A Simple Salad

I love salad.  Especially a salad of soaked, spun, crisped lettuce with a simple dressing of extra virgin olive oil, fresh squeezed lemon juice, smooth Dijon mustard, pressed garlic, sea salt and fresh ground pepper.

I've been making two or three of these salads every week since I first learned to make them on a bicycle trip through France in the summer of 1973, almost 45 years ago.  That's about 7,000 salads!

I bicycled several hundred miles through France that summer, first from north to south with my sister Robin, and then from west to east by myself.  I stayed with 13 French families as a SERVAS traveler.  Almost everyone of them had one of these kitchen gardens:

The family would pick the lettuce from the garden, more often than not a Bibb or Boston type lettuce, to use in that day's dinner or supper, soak it in cold water in the kitchen sink, spin it dry, then crisp it in the fridge while making a simple dressing in the bottom of a wooden salad bowl, and then tossing the crisped lettuce in the dressing just before serving it.  I learned how to make a salad this way by watching this process over and over and tasting the result.  I had grown up on ice berg lettuce and bottled dressing, so this was a new taste sensation.  I never looked back, never once again had ice berg lettuce and bottled dressing.  When I married Marilyn, I brought salad making to our joint kitchen, and fish, as my primary initial contributions, including a wooden salad bowl and a salad spinner.  I would go on to step it up to another level through the discovery of Caesar Salad, which I'll blog about another time.  But here is how I make a simple salad.

Prepping the Lettuce

First, you have to start with good lettuce.  Tonight I used some of the greens I picked up yesterday in my first FreshCSA from Trifecta Ecosystems in Meriden.  Begin by soaking the greens in a large bowl of cold water:

Then spin out the water in a salad spinner:

Then dump out the water in the bottom of the spinner, put some paper towel in the bottom, put the basket with the lettuce back in the spinner, put another paper towel on top of the lettuce, put the top back on the spinner, and put the spinner in the fridge while you make the dressing.  The paper towels will draw any residual water away from the greens to help them crisp in the fridge.

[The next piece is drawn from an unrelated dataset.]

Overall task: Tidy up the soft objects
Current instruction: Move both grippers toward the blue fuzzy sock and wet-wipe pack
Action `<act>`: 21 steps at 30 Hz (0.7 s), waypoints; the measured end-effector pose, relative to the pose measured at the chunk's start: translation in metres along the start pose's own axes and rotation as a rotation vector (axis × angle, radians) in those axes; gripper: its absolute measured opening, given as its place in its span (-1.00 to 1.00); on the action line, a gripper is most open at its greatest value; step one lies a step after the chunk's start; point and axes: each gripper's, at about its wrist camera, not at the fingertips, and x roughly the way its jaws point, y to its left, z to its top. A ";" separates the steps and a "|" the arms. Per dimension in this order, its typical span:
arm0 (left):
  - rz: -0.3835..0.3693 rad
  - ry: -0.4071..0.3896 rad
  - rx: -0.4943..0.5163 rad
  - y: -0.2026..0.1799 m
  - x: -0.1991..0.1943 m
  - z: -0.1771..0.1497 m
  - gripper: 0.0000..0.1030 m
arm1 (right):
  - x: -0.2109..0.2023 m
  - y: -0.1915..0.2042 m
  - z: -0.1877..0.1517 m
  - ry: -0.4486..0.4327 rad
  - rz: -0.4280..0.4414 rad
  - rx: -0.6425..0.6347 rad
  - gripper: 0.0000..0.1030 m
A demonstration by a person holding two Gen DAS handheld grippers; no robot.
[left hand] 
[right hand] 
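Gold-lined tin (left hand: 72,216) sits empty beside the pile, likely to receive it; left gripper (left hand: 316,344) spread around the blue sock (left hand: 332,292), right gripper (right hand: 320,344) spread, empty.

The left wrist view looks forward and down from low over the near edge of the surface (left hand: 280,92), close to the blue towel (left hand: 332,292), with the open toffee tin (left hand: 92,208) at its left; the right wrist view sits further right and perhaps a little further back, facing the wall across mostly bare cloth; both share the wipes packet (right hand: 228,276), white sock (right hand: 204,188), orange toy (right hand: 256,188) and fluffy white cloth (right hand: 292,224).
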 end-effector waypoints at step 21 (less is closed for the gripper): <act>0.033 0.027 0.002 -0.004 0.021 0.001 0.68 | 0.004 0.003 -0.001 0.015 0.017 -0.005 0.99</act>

Even better, wash and spin the lettuce before you make any of the rest of the meal, and let it crisp in the fridge the whole time you make the meal, then bring it out and toss with the dressing just before you serve it.  In France, this would be at the very end of the meal.

Making the Dressing

Here are the ingredients I use for a simple salad dressing:

For a small head of lettuce, I use 2 T of extra virgin olive oil, 1 T of fresh squeezed lemon juice, 1 tsp smooth Dijon mustard, 1 clove of pressed garlic, a pinch of sea salt and a few grinds of black pepper.  I use Kreta Reserve EVO, which has good character without being overpowering.  I use it for both salad and cooking.  Will do a separate blog on it another time.

I just throw everything into the bottom of the salad bowl and mix it with one of the salad tossers, because the mustard enables you to emulsify the oil and lemon without any big effort:

Tossing the Salad

Now add the lettuce and toss:

You could eat it just like this, which is the way I eat it most of the time. But if you happen to have a nice chunk of Romano around:

You could use a vegetable peeler to shave some on top of the salad:

This is how I had it tonight.  I confess:  I ate the whole salad (a small one).

Variations

Use chopped onion or shallot instead of the garlic.  Use an EVO with really strong character and eliminate everything except the salt and pepper.  This is how my daughter Liz likes it.  Use a corse grained mustard instead of the smooth Dijon I use here, or eliminate the mustard altogether.  Use red wine or balsamic vinegar instead of lemon. Use Parmesan, Gouda, Fontina or some other cheese you like and happen to have around.  Play around with different combinations of the above till you find what you like best.  I have tried it everyone of these variations many times and like them all, but I like the combination of my not-overpowering olive oil, lemon, smooth Dijon, a little garlic and sea salt and fresh ground pepper the best.  But that's just me.

I don't usually add croutons to a simple salad, but they are essential to a Caesar Salad.  They are really easy to make yourself and are so much better than store bought.  I'll offer my thoughts on croutons in my Caesar Salad blog.